De acordo com estudos da neurociência da dor, permanecer sentado por longos períodos é um dos principais fatores associados à piora dos sintomas em trajetos prolongados. A permanência na mesma posição estática favorece a compressão direta de estruturas nervosas sensíveis, especialmente do nervo ciático, e aumenta a tensão da musculatura glútea.
O impacto mecânico e a sensibilização do sistema nervoso
A imobilidade prolongada dentro de um veículo ou aeronave gera um efeito cascata que sobrecarrega os músculos estabilizadores da coluna profunda, como o músculo iliopsoas e a musculatura paravertebral.
Esse cenário de sedentarismo temporário provoca:
- • Redução drástica da circulação sanguínea local e oxigenação muscular;
- • Aumento da rigidez articular e encurtamento miofascial;
- • Favorecimento da sensibilização central das estruturas envolvidas na dor.
Em pacientes que já apresentam um sistema nervoso cronicamente sensibilizado, pequenos estímulos mecânicos ou o próprio estresse do deslocamento são suficientes para desencadear crises dolorosas agudas. O problema central, portanto, não é o ato de viajar, mas sim a imobilidade sustentada durante todo o percurso.
Estratégias de movimento para proteger o corpo no trajeto
Para blindar o corpo e desarmar os gatilhos da dor, pequenas mudanças de comportamento durante o deslocamento são fundamentais. A ciência demonstra de forma sólida que o movimento é um dos pilares mais potentes na modulação da dor, agindo diretamente no sistema nervoso central para reduzir a rigidez.

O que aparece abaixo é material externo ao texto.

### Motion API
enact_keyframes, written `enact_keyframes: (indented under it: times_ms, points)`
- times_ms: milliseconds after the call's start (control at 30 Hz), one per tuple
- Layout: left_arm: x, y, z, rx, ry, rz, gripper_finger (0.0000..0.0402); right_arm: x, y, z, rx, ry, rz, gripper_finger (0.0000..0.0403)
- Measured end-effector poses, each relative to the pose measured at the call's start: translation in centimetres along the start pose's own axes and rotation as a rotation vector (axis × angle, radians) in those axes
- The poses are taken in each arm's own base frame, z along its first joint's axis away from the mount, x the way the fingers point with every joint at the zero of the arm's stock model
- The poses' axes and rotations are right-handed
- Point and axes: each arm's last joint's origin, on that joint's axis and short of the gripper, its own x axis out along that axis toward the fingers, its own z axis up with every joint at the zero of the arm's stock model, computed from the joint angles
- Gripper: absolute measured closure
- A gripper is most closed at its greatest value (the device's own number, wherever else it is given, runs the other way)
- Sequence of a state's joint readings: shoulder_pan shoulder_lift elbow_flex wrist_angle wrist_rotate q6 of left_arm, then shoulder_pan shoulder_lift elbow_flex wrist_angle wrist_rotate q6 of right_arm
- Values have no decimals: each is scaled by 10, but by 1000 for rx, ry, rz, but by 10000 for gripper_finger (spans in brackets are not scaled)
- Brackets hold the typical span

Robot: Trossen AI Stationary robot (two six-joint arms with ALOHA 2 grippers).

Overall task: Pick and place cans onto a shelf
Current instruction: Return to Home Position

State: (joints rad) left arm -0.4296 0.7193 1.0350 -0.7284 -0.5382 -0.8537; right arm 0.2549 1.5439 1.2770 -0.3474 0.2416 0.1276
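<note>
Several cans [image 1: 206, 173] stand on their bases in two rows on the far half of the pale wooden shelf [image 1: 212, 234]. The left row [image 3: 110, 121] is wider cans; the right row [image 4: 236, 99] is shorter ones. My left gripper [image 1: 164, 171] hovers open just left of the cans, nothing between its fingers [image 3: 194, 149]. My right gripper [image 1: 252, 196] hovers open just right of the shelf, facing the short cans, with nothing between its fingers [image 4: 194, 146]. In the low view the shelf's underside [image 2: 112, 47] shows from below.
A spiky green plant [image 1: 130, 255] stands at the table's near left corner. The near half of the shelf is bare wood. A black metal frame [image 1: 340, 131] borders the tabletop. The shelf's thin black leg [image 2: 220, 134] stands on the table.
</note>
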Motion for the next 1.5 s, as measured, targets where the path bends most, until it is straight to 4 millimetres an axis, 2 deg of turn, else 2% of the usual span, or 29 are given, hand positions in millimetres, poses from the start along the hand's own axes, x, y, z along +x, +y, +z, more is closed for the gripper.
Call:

O planejamento preventivo: não abandone o tratamento
Outro erro clássico no período de descanso é interromper o plano terapêutico acreditando que o lazer resolverá os sintomas. A manutenção do uso correto das medicações prescritas, a continuidade de exercícios de mobilidade leves orientados pelo seu médico e uma hidratação celular abundante são indispensáveis para manter o tônus muscular protegido contra a fadiga.
As férias devem representar um momento de desconexão, lazer e resgate da qualidade de vida. Com planejamento estratégico, pequenas pausas programadas para movimentação e respeito absoluto às orientações do seu especialista, é perfeitamente possível aproveitar o destino escolhido com máximo conforto e segurança, impedindo que a dor crônica se torne a protagonista indesejada da sua viagem.